First, my objective is to choose M numbers from 1 to K, and for each combination I∈K, calculate the lg(σ2Z− MSE), and finally obtain the average value of K!/M!/(K-M)! combinations. If K=50, M=20, there are 50!/20!/30!=4.7129212e+13 combinations. If I use Python's itertools package to generate the combinations/permutations, whether I save the combinations as a list or a matrix, is the storage capacity sufficient? Considering the storage capacity, I use the depth-first search, so that I don't need to store all the combinations, but for each searched combination, calculate lg(σ2Z− MSE).
Then, except for constraint (a), the other constraints are introduced to replace the log function in the optimization objective. Therefore, it is because of the equation of constraints (b~e) that the optimization objective can be fully expressed. So adding those constraints as lazy constraints in a callback doesn't apply?

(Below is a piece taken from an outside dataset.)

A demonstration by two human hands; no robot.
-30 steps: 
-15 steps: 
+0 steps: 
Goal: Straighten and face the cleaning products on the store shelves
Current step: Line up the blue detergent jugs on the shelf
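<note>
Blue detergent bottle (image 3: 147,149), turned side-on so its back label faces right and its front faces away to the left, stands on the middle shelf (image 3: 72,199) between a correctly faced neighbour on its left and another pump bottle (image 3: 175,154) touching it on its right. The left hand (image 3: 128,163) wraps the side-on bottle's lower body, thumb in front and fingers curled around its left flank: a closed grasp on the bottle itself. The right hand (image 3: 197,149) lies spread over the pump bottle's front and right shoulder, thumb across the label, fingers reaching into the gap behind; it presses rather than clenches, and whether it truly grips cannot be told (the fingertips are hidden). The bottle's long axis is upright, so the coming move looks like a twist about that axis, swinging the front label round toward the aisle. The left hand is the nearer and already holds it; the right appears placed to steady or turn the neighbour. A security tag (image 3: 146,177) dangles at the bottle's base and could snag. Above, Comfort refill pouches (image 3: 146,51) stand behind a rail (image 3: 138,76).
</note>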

Next, although we have used depth-first search to construct an optimization objective to avoid the storage capacity problem, the constraint (d~e) still involves the number of combinations. How to write constraints to avoid the capacity problem? Note that the log function in the objective can only be used to set one variable equal to the log of another variable, and thus the constraint (d~e) are involved, how can we not perform this kind of log function processing?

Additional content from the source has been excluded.